* [Exercise description] Set down, please, exactly the lines below that run from the line with "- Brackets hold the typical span" to the line with "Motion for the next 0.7", both lines included.

((

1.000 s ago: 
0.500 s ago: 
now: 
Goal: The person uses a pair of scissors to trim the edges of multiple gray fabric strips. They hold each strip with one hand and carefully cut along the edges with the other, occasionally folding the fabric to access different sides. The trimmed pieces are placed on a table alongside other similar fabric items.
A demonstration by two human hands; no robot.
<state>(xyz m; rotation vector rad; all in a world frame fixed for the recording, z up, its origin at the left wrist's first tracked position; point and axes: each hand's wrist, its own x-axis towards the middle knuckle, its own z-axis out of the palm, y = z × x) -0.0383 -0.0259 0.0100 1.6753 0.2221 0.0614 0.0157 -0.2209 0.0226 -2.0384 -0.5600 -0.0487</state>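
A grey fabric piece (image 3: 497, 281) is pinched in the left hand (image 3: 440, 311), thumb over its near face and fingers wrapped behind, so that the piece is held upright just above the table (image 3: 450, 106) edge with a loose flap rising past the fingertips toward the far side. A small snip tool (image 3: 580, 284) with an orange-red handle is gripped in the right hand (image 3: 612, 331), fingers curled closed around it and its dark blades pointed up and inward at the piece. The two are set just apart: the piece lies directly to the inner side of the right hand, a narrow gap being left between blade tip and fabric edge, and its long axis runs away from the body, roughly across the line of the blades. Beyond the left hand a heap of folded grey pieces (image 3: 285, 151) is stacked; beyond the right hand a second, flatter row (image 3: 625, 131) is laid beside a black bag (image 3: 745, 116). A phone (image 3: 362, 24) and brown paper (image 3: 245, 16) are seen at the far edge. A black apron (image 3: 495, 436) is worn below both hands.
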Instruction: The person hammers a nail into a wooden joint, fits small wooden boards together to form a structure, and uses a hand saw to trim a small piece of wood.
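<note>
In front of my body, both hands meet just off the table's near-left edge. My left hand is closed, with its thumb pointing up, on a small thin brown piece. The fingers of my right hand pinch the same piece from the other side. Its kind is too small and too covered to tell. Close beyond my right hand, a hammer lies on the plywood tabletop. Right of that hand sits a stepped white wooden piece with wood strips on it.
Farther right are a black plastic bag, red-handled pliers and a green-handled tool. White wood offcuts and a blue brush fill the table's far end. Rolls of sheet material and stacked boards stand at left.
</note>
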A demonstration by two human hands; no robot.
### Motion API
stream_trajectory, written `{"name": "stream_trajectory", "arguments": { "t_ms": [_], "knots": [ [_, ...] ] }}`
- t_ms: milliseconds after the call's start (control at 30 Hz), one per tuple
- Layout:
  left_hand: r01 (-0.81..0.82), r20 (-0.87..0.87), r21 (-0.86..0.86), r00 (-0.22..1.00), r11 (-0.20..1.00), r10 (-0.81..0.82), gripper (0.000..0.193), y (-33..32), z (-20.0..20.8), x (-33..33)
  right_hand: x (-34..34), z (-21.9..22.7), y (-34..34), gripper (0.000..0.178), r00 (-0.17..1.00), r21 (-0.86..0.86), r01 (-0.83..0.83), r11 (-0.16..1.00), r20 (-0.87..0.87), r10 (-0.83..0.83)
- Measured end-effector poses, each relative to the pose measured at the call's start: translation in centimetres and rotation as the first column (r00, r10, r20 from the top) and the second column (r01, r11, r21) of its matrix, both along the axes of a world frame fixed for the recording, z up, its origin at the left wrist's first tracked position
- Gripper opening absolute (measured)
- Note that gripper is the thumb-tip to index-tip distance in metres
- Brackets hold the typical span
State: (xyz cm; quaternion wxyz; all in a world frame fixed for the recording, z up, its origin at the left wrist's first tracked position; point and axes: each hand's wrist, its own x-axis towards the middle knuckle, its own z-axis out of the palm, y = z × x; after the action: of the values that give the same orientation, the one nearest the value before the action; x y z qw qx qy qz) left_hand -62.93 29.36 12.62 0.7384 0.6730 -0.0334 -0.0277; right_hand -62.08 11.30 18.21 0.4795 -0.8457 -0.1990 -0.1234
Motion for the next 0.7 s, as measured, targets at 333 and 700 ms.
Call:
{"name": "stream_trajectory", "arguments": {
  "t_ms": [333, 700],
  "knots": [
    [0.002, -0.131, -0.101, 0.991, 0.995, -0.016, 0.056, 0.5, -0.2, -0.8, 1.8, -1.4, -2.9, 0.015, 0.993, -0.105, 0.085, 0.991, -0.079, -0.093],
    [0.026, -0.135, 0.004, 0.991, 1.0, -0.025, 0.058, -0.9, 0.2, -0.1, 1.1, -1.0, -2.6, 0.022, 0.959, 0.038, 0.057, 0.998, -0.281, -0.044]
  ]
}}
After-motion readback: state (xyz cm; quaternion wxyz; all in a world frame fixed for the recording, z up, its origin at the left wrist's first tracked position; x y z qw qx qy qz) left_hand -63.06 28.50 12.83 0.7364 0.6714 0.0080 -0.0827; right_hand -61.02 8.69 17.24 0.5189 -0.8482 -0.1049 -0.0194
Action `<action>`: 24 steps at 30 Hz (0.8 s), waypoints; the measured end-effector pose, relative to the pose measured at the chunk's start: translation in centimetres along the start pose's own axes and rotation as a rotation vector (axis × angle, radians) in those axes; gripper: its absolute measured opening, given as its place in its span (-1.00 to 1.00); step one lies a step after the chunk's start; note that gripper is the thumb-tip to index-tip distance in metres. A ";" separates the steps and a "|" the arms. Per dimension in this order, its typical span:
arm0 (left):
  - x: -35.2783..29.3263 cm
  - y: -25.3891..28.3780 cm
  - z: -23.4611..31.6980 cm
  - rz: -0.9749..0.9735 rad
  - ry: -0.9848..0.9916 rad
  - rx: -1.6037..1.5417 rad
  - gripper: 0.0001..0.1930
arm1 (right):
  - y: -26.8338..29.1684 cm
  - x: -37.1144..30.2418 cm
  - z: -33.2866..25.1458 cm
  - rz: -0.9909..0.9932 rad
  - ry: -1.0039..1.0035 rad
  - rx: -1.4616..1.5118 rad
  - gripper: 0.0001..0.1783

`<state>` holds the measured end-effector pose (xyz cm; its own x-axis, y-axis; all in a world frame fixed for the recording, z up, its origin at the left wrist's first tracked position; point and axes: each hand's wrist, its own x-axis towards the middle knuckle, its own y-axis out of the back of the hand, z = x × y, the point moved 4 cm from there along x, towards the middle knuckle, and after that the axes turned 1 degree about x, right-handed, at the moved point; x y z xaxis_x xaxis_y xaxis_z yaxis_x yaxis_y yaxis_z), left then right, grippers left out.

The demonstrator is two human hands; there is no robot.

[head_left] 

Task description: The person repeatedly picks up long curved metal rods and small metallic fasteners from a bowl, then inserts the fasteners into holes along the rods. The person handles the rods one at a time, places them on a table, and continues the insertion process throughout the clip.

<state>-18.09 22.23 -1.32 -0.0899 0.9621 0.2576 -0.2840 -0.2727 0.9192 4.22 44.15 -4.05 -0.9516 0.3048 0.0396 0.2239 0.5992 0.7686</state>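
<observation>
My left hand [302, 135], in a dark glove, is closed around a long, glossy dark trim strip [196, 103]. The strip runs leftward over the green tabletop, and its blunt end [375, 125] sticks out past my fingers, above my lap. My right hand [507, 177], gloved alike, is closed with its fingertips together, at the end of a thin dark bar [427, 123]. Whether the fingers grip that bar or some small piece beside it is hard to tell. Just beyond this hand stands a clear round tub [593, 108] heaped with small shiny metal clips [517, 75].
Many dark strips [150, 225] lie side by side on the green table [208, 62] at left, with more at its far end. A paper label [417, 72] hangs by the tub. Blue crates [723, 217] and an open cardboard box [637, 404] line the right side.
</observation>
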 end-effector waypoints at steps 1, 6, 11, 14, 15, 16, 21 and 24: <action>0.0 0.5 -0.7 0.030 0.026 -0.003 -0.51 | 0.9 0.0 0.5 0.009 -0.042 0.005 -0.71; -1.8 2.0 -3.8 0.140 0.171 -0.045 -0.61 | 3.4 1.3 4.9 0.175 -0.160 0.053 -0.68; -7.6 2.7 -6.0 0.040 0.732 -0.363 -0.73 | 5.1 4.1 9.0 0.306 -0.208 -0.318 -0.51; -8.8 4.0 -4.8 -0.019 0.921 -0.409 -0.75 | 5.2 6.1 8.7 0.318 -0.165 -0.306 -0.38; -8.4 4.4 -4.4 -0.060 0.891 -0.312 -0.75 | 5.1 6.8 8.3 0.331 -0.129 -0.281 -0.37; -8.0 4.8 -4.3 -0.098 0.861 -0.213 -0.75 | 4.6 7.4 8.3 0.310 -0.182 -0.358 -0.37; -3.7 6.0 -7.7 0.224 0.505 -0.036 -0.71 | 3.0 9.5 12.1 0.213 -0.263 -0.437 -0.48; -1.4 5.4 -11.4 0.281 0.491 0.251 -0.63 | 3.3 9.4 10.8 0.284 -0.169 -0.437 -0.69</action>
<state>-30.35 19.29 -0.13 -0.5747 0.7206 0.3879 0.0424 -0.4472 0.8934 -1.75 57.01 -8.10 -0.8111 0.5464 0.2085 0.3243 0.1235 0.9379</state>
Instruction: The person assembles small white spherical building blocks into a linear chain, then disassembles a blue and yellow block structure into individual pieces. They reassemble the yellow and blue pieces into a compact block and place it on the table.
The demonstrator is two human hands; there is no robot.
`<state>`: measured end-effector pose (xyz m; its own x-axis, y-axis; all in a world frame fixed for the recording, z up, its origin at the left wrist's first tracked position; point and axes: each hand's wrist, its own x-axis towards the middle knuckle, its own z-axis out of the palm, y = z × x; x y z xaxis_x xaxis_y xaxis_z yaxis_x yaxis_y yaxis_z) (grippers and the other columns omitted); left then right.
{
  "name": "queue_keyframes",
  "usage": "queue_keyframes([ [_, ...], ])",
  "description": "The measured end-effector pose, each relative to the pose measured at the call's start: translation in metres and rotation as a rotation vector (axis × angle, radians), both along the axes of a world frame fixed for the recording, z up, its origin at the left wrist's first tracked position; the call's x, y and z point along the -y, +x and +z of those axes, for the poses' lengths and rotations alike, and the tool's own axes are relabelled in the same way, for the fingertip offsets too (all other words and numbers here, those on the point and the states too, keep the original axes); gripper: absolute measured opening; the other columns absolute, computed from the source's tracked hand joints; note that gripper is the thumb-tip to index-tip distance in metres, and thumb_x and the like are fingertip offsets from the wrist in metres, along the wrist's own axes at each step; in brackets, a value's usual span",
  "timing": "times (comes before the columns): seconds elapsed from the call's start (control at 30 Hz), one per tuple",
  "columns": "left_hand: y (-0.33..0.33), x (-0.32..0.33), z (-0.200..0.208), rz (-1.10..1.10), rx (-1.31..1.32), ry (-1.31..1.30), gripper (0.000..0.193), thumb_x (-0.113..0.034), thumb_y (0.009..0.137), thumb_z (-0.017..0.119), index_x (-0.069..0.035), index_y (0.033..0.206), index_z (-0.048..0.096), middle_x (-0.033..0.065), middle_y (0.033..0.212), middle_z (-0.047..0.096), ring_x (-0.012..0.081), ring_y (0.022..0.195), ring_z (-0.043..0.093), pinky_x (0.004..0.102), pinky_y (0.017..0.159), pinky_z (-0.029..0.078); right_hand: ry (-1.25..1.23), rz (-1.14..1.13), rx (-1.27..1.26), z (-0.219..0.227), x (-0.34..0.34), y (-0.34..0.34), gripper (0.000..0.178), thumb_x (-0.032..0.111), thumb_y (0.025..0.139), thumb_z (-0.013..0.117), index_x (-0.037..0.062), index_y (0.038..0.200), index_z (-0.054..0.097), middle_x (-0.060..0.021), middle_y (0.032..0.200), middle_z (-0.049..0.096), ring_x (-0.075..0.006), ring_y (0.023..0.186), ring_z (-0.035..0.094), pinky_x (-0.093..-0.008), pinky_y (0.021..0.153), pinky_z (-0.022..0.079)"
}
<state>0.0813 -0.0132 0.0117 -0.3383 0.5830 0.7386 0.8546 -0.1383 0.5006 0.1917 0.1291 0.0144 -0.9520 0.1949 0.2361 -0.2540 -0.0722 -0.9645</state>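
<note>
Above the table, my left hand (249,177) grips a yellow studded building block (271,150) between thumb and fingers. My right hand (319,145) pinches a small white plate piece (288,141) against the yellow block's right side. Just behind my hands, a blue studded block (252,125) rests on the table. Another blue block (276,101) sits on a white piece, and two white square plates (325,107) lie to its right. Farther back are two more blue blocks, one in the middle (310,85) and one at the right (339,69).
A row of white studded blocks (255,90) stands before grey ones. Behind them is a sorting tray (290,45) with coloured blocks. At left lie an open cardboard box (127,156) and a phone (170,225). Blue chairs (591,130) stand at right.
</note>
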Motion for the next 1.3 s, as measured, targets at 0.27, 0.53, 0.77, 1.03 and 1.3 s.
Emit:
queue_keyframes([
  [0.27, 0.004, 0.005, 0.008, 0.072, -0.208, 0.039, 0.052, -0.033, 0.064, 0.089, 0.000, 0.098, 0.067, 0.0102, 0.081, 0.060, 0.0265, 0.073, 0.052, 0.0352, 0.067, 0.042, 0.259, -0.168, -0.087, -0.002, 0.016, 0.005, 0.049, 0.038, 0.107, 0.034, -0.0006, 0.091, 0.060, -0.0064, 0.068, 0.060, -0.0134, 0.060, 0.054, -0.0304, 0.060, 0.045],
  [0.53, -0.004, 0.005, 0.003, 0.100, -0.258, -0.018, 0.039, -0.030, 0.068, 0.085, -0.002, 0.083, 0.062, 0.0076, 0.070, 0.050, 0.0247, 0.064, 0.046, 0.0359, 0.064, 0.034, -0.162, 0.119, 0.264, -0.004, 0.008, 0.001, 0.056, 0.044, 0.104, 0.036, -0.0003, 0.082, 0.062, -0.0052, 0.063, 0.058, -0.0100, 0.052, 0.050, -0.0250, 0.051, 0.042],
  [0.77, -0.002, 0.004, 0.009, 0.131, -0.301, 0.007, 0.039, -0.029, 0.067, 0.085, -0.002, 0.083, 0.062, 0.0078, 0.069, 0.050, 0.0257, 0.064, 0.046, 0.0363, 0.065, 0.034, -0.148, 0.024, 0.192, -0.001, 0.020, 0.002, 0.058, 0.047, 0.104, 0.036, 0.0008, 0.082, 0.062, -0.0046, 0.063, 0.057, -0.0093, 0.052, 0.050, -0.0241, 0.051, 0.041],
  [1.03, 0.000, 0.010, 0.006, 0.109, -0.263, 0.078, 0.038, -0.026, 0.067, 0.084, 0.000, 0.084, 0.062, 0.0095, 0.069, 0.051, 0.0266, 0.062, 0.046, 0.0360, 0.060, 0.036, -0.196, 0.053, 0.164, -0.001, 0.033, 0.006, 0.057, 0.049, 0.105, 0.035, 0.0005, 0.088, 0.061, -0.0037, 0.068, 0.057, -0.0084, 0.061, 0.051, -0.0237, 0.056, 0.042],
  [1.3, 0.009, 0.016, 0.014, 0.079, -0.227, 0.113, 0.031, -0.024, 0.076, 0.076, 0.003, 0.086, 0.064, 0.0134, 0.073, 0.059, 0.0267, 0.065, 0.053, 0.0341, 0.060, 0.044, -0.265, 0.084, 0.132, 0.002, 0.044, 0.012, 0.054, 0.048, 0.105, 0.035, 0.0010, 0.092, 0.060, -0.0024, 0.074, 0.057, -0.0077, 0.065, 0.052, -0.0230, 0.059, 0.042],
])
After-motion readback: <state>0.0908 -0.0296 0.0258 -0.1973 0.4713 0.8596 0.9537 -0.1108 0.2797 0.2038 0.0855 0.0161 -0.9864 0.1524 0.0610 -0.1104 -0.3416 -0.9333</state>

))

* [Solution to the problem]
- Brackets hold the typical span
State: (xyz cm; quaternion wxyz; all in a world frame fixed for the recording, z up, its origin at the left wrist's first tracked position; point and axes: each hand's wrist, its own x-axis towards the middle knuckle, its own z-axis out of the palm, y = z × x; after the action: of the values that give the same orientation, the one nearest the value before the action; x y z qw qx qy qz) left_hand -62.93 29.36 12.62 0.7384 0.6730 -0.0334 -0.0277; right_hand -62.08 11.30 18.21 0.4795 -0.8457 -0.1990 -0.1234
Motion for the next 0.7 s, as measured, targets at 333 and 700 ms.

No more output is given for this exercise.